## THE DATA
+---+

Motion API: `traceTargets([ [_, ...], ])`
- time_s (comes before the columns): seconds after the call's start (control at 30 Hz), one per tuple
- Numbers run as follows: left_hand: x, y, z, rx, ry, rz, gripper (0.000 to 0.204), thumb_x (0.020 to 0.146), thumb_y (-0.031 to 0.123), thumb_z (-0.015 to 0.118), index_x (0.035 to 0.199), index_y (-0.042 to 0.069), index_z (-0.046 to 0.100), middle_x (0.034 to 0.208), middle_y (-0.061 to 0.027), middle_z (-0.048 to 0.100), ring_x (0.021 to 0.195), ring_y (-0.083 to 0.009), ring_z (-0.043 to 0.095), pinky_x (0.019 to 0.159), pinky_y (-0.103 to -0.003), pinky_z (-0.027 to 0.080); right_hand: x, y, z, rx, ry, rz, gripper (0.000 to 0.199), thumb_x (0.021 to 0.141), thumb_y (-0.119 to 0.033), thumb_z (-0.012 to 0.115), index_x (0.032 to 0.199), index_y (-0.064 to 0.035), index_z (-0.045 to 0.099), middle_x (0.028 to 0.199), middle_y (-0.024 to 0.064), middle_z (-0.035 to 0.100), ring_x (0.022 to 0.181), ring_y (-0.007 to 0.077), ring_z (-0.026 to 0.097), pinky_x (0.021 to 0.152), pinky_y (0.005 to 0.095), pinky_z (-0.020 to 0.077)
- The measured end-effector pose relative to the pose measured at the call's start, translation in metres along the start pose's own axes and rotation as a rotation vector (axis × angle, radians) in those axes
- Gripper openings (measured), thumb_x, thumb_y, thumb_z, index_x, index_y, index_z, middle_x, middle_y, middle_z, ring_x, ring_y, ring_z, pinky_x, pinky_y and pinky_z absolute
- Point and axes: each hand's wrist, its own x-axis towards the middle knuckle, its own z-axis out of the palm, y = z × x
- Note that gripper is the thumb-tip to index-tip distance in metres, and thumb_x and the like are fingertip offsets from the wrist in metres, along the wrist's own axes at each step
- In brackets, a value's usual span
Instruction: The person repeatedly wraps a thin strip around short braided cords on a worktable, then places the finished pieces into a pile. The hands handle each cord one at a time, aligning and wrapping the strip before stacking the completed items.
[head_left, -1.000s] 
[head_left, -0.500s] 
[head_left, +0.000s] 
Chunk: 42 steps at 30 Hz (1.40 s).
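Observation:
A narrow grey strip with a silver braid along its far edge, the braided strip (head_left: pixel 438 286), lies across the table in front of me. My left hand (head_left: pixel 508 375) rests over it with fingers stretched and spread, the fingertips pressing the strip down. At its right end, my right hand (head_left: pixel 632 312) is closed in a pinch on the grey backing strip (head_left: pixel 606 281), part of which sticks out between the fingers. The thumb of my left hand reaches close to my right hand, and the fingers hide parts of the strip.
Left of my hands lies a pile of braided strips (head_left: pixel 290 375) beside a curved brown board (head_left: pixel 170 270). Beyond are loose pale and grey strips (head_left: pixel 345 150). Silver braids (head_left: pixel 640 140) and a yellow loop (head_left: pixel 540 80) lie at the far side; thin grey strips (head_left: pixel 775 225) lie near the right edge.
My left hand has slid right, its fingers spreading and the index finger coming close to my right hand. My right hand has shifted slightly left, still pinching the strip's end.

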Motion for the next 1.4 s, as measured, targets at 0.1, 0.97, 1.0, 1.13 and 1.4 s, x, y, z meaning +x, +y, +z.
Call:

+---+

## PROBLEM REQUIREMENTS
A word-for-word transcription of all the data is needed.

## RESULT BELOW
Motion API: `traceTargets([ [_, ...], ])`
- time_s (comes before the columns): seconds after the call's start (control at 30 Hz), one per tuple
- Numbers run as follows: left_hand: x, y, z, rx, ry, rz, gripper (0.000 to 0.204), thumb_x (0.020 to 0.146), thumb_y (-0.031 to 0.123), thumb_z (-0.015 to 0.118), index_x (0.035 to 0.199), index_y (-0.042 to 0.069), index_z (-0.046 to 0.100), middle_x (0.034 to 0.208), middle_y (-0.061 to 0.027), middle_z (-0.048 to 0.100), ring_x (0.021 to 0.195), ring_y (-0.083 to 0.009), ring_z (-0.043 to 0.095), pinky_x (0.019 to 0.159), pinky_y (-0.103 to -0.003), pinky_z (-0.027 to 0.080); right_hand: x, y, z, rx, ry, rz, gripper (0.000 to 0.199), thumb_x (0.021 to 0.141), thumb_y (-0.119 to 0.033), thumb_z (-0.012 to 0.115), index_x (0.032 to 0.199), index_y (-0.064 to 0.035), index_z (-0.045 to 0.099), middle_x (0.028 to 0.199), middle_y (-0.024 to 0.064), middle_z (-0.035 to 0.100), ring_x (0.022 to 0.181), ring_y (-0.007 to 0.077), ring_z (-0.026 to 0.097), pinky_x (0.021 to 0.152), pinky_y (0.005 to 0.095), pinky_z (-0.020 to 0.077)
- The measured end-effector pose relative to the pose measured at the call's start, translation in metres along the start pose's own axes and rotation as a rotation vector (axis × angle, radians) in those axes
- Gripper openings (measured), thumb_x, thumb_y, thumb_z, index_x, index_y, index_z, middle_x, middle_y, middle_z, ring_x, ring_y, ring_z, pinky_x, pinky_y and pinky_z absolute
- Point and axes: each hand's wrist, its own x-axis towards the middle knuckle, its own z-axis out of the palm, y = z × x
- Note that gripper is the thumb-tip to index-tip distance in metres, and thumb_x and the like are fingertip offsets from the wrist in metres, along the wrist's own axes at each step
- In brackets, a value's usual span
Instruction: The person repeatedly wraps a thin strip around short braided cords on a worktable, then places the finished pieces into a pile. The hands handle each cord one at a time, aligning and wrapping the strip before stacking the completed items.
[head_left, -1.000s] 
[head_left, -0.500s] 
[head_left, +0.000s] 
Chunk: 42 steps at 30 Hz (1.40 s).
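Observation:
A narrow grey strip with a silver braid along its far edge, the braided strip (head_left: pixel 438 286), lies across the table in front of me. My left hand (head_left: pixel 508 375) rests over it with fingers stretched and spread, the fingertips pressing the strip down. At its right end, my right hand (head_left: pixel 632 312) is closed in a pinch on the grey backing strip (head_left: pixel 606 281), part of which sticks out between the fingers. The thumb of my left hand reaches close to my right hand, and the fingers hide parts of the strip.
Left of my hands lies a pile of braided strips (head_left: pixel 290 375) beside a curved brown board (head_left: pixel 170 270). Beyond are loose pale and grey strips (head_left: pixel 345 150). Silver braids (head_left: pixel 640 140) and a yellow loop (head_left: pixel 540 80) lie at the far side; thin grey strips (head_left: pixel 775 225) lie near the right edge.
My left hand has slid right, its fingers spreading and the index finger coming close to my right hand. My right hand has shifted slightly left, still pinching the strip's end.
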
Motion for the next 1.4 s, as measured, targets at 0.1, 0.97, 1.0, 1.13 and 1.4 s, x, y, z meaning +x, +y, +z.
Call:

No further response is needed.